One of the primary missions of neuroscience is to make connections between particular neurons in the brain and specific behaviors. Now a team of researchers has used computer-vision and machine-learning techniques in fruit flies to create behavior anatomy maps that will help us understand how specific brain circuits generate Drosophila aggression, wing extension, or grooming. The data are being published July 13 in the journal Cell as a resource for other investigators.
"The ultimate goal of this work is to assign behaviors to neurons in the fly brain," says senior author Kristin Branson, a computational biologist at the Howard Hughes Medical Institute Janelia Research Campus. "Past studies have used functional MRI to connect certain behaviors to regions of the brain, but we're doing this at a cellular level with much higher resolution. In addition, our research uses freely moving flies, enabling us to catalog a broader set of behaviors–both movements and social interactions. We tried to quantify everything we could see the flies doing."
To collect the information, the flies were placed 20 at a time into a walking arena–actually a dish about five inches in diameter. The ceiling of the dish was low, only about two fly heights, preventing the flies from walking over the top of each other, which would make their actions harder to monitor. Each session lasted 15 minutes, with eight cameras trained on the flies at the same time. The activities measured were both locomotion behaviors, like walking, turning, and jumping, and social and courtship behaviors, like chasing and wing extension.

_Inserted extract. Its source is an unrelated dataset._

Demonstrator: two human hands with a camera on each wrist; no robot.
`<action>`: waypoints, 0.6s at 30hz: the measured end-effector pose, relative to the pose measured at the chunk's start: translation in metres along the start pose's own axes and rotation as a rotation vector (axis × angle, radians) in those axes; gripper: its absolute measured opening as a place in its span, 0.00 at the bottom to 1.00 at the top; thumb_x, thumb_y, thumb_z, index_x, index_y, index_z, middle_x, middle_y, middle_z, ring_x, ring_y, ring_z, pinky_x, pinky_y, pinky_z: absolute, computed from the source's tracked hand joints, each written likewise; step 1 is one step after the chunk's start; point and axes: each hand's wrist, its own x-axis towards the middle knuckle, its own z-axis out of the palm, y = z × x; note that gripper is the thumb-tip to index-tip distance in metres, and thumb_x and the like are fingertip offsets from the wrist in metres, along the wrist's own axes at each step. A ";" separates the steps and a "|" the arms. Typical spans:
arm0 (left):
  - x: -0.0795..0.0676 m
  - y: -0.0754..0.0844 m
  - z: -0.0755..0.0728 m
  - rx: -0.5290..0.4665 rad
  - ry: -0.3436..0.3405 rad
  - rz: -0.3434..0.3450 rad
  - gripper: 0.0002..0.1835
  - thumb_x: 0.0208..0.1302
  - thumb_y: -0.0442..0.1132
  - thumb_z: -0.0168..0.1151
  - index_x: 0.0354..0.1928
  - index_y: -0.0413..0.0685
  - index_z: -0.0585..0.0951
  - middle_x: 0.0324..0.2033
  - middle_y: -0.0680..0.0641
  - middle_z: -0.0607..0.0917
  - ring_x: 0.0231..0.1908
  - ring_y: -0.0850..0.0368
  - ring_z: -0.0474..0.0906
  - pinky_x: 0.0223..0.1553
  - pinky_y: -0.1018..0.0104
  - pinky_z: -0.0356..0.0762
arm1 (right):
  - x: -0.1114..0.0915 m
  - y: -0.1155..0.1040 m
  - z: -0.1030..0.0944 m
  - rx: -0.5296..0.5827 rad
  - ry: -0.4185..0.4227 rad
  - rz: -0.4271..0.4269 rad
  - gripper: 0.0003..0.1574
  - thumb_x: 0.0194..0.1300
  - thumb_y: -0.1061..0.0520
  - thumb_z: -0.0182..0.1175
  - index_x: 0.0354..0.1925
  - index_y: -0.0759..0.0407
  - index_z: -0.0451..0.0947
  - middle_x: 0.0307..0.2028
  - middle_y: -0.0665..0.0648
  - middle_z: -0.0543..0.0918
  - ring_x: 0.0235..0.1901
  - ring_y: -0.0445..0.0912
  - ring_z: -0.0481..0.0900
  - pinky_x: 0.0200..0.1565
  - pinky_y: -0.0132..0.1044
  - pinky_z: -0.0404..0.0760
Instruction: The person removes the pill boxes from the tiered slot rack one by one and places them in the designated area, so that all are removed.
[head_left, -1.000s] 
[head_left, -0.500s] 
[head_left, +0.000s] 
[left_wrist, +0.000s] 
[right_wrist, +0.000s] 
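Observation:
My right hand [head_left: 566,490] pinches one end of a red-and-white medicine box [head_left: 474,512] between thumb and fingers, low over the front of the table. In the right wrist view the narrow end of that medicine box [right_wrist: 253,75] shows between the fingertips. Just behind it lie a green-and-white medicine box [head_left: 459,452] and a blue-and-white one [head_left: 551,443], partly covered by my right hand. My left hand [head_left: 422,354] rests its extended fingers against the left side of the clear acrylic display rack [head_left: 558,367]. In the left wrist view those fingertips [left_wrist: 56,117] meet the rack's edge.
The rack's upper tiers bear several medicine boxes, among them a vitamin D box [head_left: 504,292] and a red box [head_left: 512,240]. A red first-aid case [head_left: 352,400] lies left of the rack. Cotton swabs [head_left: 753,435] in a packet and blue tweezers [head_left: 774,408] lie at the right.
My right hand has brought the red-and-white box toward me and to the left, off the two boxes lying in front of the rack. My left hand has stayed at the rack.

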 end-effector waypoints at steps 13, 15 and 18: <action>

"One of the advances that enabled this research was tools developed at Janelia to genetically target specific populations of neurons," Branson explains. "These different lines of flies allow us to manipulate the activity of specific neurons and measure their effects on behavior." For example, one set of neural changes may cause flies to jump. Another set may induce male flies to court females more frequently. In total, the researchers studied about 400,000 flies from about 2,200 different genotypes over a period of 18 months.
Another essential element was computer-vision and machine-learning analysis required to conduct this research in an automated manner. To train the machine-learning classifier to detect a behavior, the movements were manually labeled in a small number of sample frames. Eventually, the classifiers could be applied to new videos, using the computer to categorize and define the flies' movements in a high-throughput way. In total, the behavior dataset is derived from about half a petabyte of video. "It was a huge undertaking to put these large datasets together and get scientifically meaningful insight," Branson says.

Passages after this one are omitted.